→ PROBLEM DESCRIPTION
When you reach the line containing "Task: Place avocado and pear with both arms" in the entries below, begin reproducing lines exactly, and stop once the line containing "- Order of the" is done.

Source records:

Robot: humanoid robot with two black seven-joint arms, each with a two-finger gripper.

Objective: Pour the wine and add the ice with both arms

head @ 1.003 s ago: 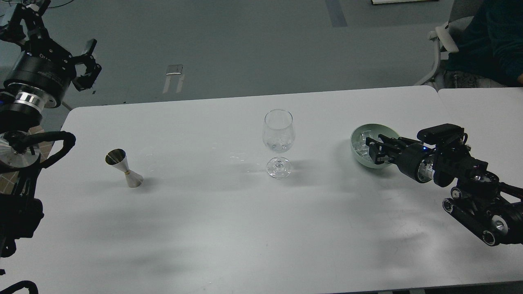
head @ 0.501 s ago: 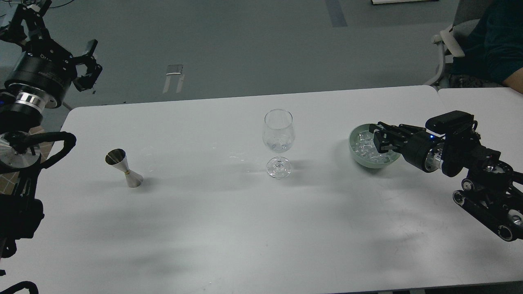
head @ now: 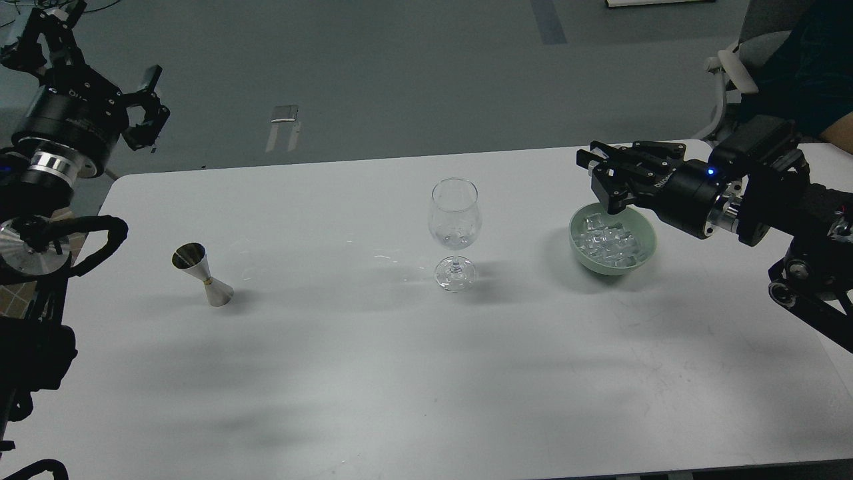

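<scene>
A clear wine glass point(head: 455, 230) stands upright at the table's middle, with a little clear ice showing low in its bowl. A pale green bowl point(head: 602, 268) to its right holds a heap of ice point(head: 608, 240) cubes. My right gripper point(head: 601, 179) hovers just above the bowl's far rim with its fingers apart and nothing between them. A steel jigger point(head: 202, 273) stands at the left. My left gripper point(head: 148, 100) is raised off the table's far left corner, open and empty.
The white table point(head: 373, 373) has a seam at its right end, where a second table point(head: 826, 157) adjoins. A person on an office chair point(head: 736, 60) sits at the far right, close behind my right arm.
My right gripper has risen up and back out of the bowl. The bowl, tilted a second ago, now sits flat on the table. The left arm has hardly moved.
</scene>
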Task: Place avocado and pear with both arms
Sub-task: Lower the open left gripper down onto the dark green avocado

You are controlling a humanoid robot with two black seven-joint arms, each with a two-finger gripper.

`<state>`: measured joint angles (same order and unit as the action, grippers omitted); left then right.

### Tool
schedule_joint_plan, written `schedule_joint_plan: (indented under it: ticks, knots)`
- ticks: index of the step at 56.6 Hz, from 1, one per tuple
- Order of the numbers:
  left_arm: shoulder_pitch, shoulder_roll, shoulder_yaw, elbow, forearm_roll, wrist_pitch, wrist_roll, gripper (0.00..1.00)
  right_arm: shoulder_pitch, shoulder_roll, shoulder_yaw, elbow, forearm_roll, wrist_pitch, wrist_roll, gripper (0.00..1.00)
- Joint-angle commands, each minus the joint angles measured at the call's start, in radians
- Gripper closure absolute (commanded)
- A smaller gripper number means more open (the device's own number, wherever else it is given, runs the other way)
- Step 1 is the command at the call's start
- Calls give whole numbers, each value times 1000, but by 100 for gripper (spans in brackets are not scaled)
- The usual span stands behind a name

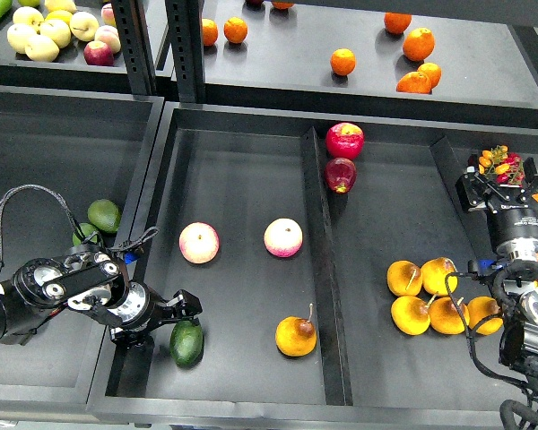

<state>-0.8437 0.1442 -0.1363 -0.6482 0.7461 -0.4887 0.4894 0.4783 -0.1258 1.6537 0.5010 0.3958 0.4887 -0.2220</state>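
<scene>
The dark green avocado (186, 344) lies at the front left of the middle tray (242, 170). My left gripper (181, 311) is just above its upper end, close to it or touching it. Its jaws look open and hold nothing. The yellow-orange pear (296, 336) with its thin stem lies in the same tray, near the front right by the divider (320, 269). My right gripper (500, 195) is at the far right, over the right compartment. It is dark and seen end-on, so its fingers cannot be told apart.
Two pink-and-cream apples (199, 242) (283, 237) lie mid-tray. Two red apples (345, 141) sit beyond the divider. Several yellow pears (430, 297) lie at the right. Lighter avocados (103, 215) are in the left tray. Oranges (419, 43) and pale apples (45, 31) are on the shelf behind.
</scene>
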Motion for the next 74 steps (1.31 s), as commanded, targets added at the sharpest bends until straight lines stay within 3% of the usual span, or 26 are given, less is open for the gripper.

→ REPLY
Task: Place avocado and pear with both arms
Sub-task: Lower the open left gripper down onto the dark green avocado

You are controlling a humanoid robot with two black seven-joint arms, each with a two-finger gripper.

`<state>`: measured joint angles (same order and unit as the action, grippers omitted); left then right.

### Tool
schedule_joint_plan, written `schedule_joint_plan: (indented under it: ticks, knots)`
- ticks: index of the step at 56.6 Hz, from 1, one per tuple
- Order of the numbers:

No other output belongs with this exercise.